Pas étonnant aussi que la fierté de ces artistes de pacotille soit de courte durée. Pour illustrer cela, revenons encore sur l’exemple de la pharmacie (le vrai artiste) et de la boutique (le faux artiste). La première vivra aussi longtemps tant que son œuvre restera sociale. En un mot le vrai artiste travaille pour le fond et non pour la forme. Par contre, la boutique finira par mettre la clé sous le paillasson dans une courte durée pour abus de confiance à sa clientèle. Le temps passe vite, or le temps est l’ami du bien ! Je ne vous apprends rien en disant que la vérité finit toujours par se révéler au grand jour ! Ne faites jamais comme ce “artiste-boutique’’ qui s’empresse de rentrer dans le sérail artistique sans posséder un minimum de bagage en la matière. Certains artistes musiciens de nos jours, pour éviter de les citer, pensent qu’il suffit de donner de la voix pour accoucher d’une œuvre. Tenez, la teneur de certaines de leurs chansons relève tout bonnement d’une médiocrité inimaginable qu’on a du mal à croire en la sincérité de leur producteur ou distributeur, j’ajouterai même de leur promoteur sur le plan audio-visuel. Optons plutôt pour le profil de “l’artiste-pharmacie’’. Pour paraphraser Boulgakov disant qu’un écrivain ne se définit pas du tout par un certificat, mais par ce qu'il écrit. De même un artiste musicien ne se définit pas par son charme ou sa beauté mais par son talent.

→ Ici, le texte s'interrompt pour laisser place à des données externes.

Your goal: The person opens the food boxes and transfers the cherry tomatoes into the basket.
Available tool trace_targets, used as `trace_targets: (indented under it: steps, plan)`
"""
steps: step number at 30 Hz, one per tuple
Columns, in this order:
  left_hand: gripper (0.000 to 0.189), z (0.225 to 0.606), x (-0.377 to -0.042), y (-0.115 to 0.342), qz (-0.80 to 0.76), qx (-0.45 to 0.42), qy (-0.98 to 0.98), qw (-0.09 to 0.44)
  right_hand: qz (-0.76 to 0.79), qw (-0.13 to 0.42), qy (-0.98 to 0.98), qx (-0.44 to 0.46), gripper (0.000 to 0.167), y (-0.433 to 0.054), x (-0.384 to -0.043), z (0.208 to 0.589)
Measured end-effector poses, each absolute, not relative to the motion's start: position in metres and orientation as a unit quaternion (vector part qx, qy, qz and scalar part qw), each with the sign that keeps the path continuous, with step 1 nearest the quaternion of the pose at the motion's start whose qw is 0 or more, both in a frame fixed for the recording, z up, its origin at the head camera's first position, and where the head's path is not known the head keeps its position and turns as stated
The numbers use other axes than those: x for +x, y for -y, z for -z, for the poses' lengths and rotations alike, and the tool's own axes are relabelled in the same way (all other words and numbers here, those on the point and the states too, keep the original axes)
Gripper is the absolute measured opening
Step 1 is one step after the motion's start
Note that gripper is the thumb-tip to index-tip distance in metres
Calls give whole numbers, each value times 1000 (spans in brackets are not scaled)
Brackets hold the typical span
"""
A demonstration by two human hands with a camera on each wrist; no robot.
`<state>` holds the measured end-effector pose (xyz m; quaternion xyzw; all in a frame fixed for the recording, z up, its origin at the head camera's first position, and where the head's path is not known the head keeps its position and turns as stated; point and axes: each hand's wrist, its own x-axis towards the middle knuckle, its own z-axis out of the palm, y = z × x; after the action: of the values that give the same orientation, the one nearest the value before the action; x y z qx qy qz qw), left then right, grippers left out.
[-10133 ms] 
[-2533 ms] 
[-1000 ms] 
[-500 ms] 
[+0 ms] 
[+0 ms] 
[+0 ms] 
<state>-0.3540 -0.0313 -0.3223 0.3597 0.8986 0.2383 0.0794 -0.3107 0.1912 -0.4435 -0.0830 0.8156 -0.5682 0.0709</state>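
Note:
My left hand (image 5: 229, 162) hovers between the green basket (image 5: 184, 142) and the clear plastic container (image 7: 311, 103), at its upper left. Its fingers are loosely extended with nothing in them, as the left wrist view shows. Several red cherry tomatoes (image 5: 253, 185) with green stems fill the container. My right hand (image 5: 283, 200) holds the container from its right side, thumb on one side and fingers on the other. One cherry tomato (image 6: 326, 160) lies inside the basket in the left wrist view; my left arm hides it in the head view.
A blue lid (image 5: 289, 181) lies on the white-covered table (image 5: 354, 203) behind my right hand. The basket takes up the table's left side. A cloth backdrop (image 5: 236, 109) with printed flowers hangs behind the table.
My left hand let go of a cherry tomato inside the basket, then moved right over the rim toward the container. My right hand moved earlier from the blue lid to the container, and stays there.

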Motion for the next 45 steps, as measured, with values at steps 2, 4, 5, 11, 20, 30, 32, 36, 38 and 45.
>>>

Si vous venez dans le monde de la culture en ayant à l’esprit ces propos de Christian Bobin : « Ce n'est pas pour devenir écrivain qu'on écrit. C'est pour rejoindre en silence cet amour qui manque à tout amour », eh bien, vous y serrez reçu comme ce dernier l’a encore dit : « un écrivain est grand non par lui-même mais par la grandeur de ce qu'il nomme, et je ne sais pas d'autre grandeur que celle de la vie faible, humiliée par le monde ».